Backup and restore a Kubernetes cluster with Velero

Introduction

In my previous blog post on Managed Kubernetes in the Cloud I’ve explained more on the theoretical side of managed Kubernetes services and upgrade strategies. In this post I’ll focus more on the technical side of creating backups with a tool called Velero previously known as Heptio Ark. Velero can be used both on public clouds as well as on-premise clusters. Velero helps you with:

  • Taking backups of your cluster and restore in case of loss.
  • Migrate cluster resources to other clusters.
  • Replicate your production cluster to development and testing clusters.

 

In short what Velero does is creating backups of the clusters key-value store etcd as well as creating snapshots of persistent volumes. Besides that it has much more functionalities like scheduling, filter your backups to certain namespaces etc.

Velero components
Velero components

Enough, let’s dive into the technical details!

 

Prerequisites

For explaining the backup and restore of the cluster with Velero the following tools are used:

Besides these CLI tools I assume you already have a Kubernetes cluster up and running.

For this blog I deployed a Kubernetes cluster version 1.17 with AWS EKS.

 

Set environment variables

Before we start you need to set the following environment variables which are used in all the cli commands which are executed.

# Setting environment variables

# Name of the cluster
CLUSTERNAME=
# Namespace where Velero will be deployed in
NAMESPACE=velero
# Name of the service account
SERVICEACCOUNT=veleros3
# Name of the bucket where the backups will be stored
BUCKET= 
# Region of the bucket
REGION=
# AWS CLI Profile
PROFILE=
# Sets the AWS Account ID
AWS_ACCOUNT_ID=$(aws sts get-caller-identity --query "Account" --output text --profile $PROFILE) 

 

Installation of the Velero client

Based on the provided documentation on Velero’s website I’ve installed Velero v1.4.2 on Ubuntu 18 (WSL2) with the following commands. Check for the latest version their github page.

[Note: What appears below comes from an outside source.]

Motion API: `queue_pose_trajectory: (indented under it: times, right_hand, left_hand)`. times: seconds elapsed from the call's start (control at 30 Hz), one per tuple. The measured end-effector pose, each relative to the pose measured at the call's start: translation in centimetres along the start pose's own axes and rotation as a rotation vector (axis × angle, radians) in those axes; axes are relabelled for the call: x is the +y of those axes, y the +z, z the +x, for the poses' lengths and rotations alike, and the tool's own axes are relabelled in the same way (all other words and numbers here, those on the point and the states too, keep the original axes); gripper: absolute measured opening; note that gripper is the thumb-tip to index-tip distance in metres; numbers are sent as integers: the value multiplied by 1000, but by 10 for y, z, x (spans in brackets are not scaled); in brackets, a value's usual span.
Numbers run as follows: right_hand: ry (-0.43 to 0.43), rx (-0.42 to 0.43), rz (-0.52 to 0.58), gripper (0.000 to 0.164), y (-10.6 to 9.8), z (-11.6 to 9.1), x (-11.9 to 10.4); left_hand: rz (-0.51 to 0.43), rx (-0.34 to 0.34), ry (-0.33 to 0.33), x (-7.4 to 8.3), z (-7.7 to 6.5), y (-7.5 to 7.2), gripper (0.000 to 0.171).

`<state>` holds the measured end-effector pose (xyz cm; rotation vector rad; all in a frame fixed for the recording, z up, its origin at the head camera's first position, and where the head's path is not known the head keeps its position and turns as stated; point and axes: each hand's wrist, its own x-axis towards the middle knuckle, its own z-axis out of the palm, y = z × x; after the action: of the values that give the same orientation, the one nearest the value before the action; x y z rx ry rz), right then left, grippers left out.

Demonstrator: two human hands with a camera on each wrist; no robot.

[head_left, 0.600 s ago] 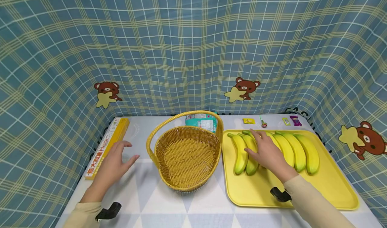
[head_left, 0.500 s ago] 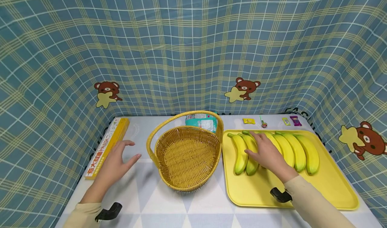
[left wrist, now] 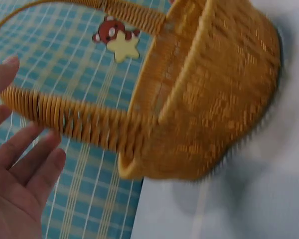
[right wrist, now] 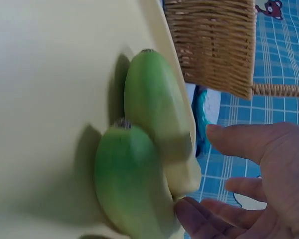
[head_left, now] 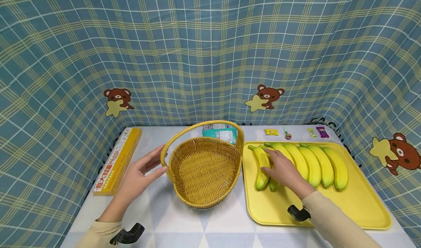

wget https://github.com/vmware-tanzu/velero/releases/download/v1.4.2/velero-v1.4.2-linux-amd64.tar.gz
tar -xvf velero-v1.4.2-linux-amd64.tar.gz
sudo mv velero-v1.4.0-linux-amd64/velero /usr/local/bin/
velero version --client-only

# This will result in:
# Client:
# Version: v1.4.0
# Git commit: 5963650c9d64643daaf510ef93ac4a36b6483392

# Enable autocompletion
echo 'source <(velero completion bash)' >>~/.bashrc
sudo velero completion bash >/etc/bash_completion.d/velero

 

Prepare your AWS environment

After the installation of the Velero CLI client some preparations need to be made on the side of AWS. This consist of the following steps:

  • Create a backup location
  • Configure the IAM permissions

 

Create a backup location

For creating the backup location I use the AWS CLI to create a bucket. Off course you can also use an existing bucket instead.

aws s3api create-bucket \
  --bucket $BUCKET \
  --region $REGION \
  --create-bucket-configuration LocationConstraint=$REGION \
  --profile $PROFILE

 

Configure IAM permissions

After the bucket is created, the proper IAM permissions need to created. There are multiple options in providing Velero with the proper access rights. For all the three described options, the same policy will be created however there is difference in the way this policy will be handed over towards Velero.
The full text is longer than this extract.